On 12/17/21 5:44 PM, Alexei Starovoitov wrote:
On Fri, Dec 17, 2021 at 11:40:10AM +0100, Jose E. Marchesi wrote:

2) The need for DWARF to convey free-text tags on certain elements, such
     as members of struct types.

     The motivation for this was originally the way the Linux kernel
     generates its BTF information, using pahole, using DWARF as a source.
     As we discussed in our last exchange on this topic, this is
     accidental, i.e. if the kernel switched to generate BTF directly from
     the compiler and the linker could merge/deduplicate BTF, there would
     be no need for using DWARF to act as the "unwilling conveyer" of this
     information.  There are additional benefits of this second approach.
     Thats why we didn't plan to add these extended DWARF DIEs to GCC.

     However, it now seems that a DWARF consumer, the drgn project, would
     also benefit from having such a support in DWARF to distinguish
     between different kind of pointers.
drgn can use .percpu section in vmlinux for global percpu vars.
For pointers the annotation is indeed necessary.

     So it seems to me that now we have two use-cases for adding support
     for these free-text tags to DWARF, as a proper extension to the
     format, strictly unrelated to BTF, BPF or even the kernel, since:
     - This is not kernel specific.
     - This is not directly related to BTF.
     - This is not directly related to BPF.
__percpu annotation is kernel specific.
__user and __rcu are kernel specific too.
Only BPF and BTF can meaningfully consume all three.
drgn can consume __percpu.
In that sense if GCC follows LLVM and emits compiler specific DWARF
tag
pahole can convert it to the same BTF regardless whether kernel
was compiled with clang or gcc.
drgn can consume dwarf generated by clang or gcc as well even when BTF
is not there. That is the fastest way forward.
In that sense it would be nice to have common DWARF tag for pointer
annotations, but it's not mandatory.

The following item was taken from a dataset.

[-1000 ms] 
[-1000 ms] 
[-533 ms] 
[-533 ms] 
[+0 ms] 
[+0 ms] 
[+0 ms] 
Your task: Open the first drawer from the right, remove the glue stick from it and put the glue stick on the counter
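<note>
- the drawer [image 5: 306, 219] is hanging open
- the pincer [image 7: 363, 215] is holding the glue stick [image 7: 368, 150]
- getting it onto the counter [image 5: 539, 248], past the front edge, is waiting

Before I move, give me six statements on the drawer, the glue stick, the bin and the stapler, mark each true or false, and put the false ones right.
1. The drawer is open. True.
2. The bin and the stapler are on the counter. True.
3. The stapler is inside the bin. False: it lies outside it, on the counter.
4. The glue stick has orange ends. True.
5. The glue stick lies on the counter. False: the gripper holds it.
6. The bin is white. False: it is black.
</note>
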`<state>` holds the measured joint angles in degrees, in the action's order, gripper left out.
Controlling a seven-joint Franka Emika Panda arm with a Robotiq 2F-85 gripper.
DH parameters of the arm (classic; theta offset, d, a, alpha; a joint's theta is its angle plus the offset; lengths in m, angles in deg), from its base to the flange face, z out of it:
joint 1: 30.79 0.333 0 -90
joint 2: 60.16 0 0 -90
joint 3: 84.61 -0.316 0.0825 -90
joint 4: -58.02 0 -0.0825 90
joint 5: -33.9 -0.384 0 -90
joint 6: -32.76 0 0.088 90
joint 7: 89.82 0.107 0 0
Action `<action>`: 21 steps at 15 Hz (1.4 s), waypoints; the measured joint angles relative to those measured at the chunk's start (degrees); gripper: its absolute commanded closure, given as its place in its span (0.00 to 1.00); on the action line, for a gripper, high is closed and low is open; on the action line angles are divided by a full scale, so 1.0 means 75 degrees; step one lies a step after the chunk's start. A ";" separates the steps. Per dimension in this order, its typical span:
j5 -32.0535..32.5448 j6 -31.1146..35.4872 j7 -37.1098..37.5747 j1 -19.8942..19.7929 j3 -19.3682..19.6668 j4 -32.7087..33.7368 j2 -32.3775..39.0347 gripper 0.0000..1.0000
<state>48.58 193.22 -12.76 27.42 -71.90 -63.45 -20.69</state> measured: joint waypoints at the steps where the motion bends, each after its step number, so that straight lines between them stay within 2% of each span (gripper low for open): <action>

The time is the most valuable asset.
Implementing GCC specific DWARF tag doesn't require committee voting
and the mailing list bikeshedding.

3) Addition of C-family language-level constructions to specify
     free-text tags on certain language elements, such as struct fields.

     These are the attributes, or built-ins or whatever syntax.

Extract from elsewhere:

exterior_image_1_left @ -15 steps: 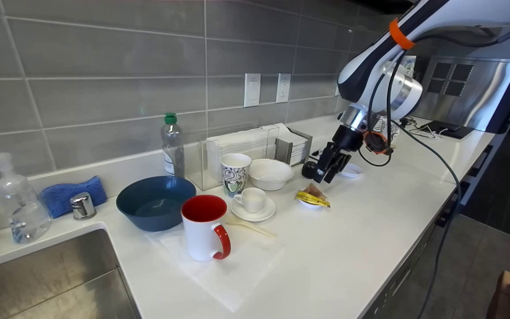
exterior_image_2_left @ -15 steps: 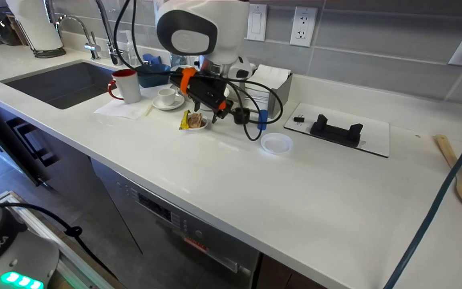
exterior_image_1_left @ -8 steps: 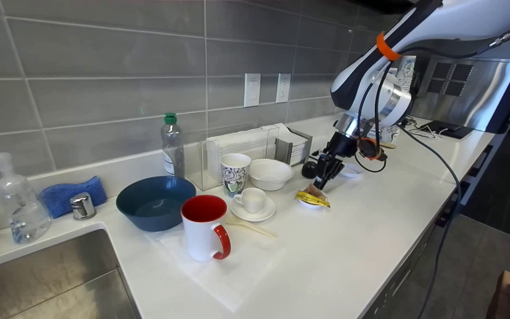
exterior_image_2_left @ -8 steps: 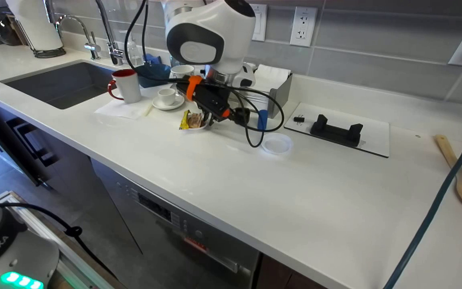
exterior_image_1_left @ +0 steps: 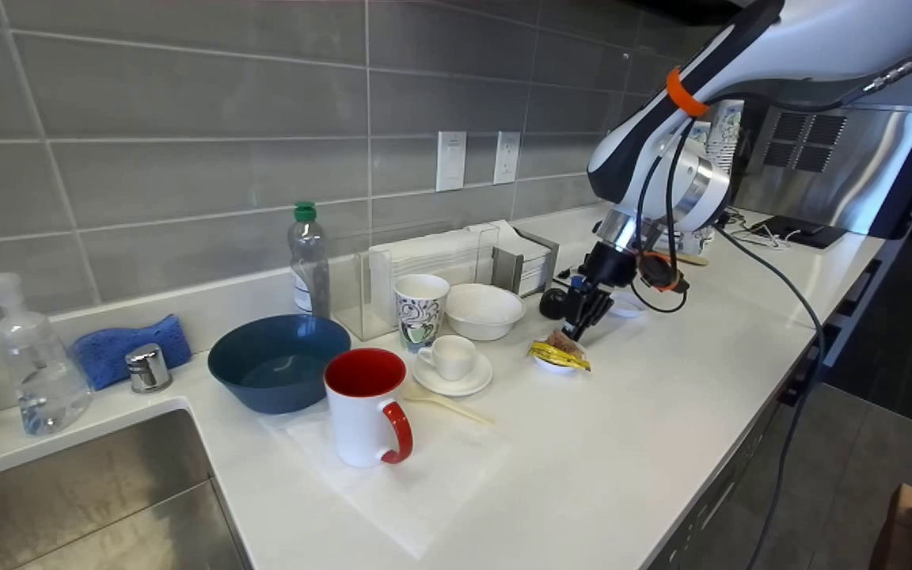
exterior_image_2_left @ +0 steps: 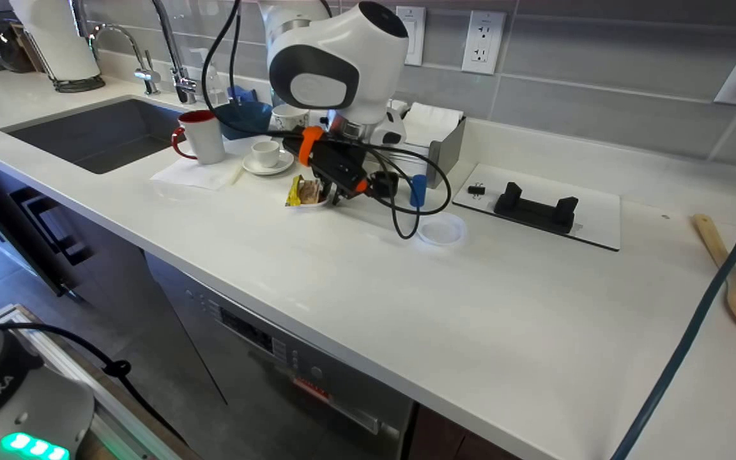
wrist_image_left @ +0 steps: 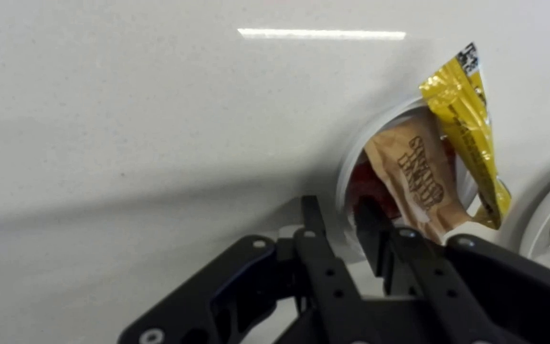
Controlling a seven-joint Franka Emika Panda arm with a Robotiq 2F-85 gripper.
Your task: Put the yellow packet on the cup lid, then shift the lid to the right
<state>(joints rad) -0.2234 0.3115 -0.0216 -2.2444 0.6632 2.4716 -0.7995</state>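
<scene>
Wrist view is showing the yellow packet (wrist_image_left: 468, 134) lying across the white rim of what I'm taking for the cup lid (wrist_image_left: 350, 165), beside the brown sugar packet (wrist_image_left: 413, 177), so I'm judging the placing done and the shift right remaining. My gripper (wrist_image_left: 341, 203) is straddling that rim, fingers parted, one inside, one outside. The yellow packet's long axis is running steeply from upper left to lower right, its black-and-white end pointing up past the rim.

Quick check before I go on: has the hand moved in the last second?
Yes: in an exterior view, the hand has come down toward the yellow packet, which lies where it did.
</scene>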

     Note that, strictly speaking:
     - This is orthogonal to both DWARF and BTF, and any other supported
       debugging format, which may or may not be expressive enough to
       convey the free-form text tag.
     - This is not specific to BPF.

     Therefore I would avoid any reference to BTF or BPF in the attribute
     names.  Something like `__attribute__((btf_tag("arbitrary_str")))'
     makes very little sense to me; the attribute name ought to be more
     generic.
Let's agree to disagree.
When BPF ISA was designed we didn't go to Intel, Arm, Mips, etc in order to
come up with the best ISA that would JIT to those architectures the best
possible way. Same thing with btf_tag. Today it is specific to BTF and BPF
only. Hence it's called this way. Whenever actual users will appear that need
free-text tags on a struct field then and only then will be the time to discuss
generic tag name. Just because "free-text tag on a struct field" sounds generic
it doesn't mean that it has any use case beyond what we're using it for in BPF
land. It goes back to the point of coding now instead of talking about coding.
If gcc wants to call it __attribute__((my_precious_gcc_tag("arbitrary_str")))
go ahead and code it this way. The include/linux/compiler.h can accommodate it.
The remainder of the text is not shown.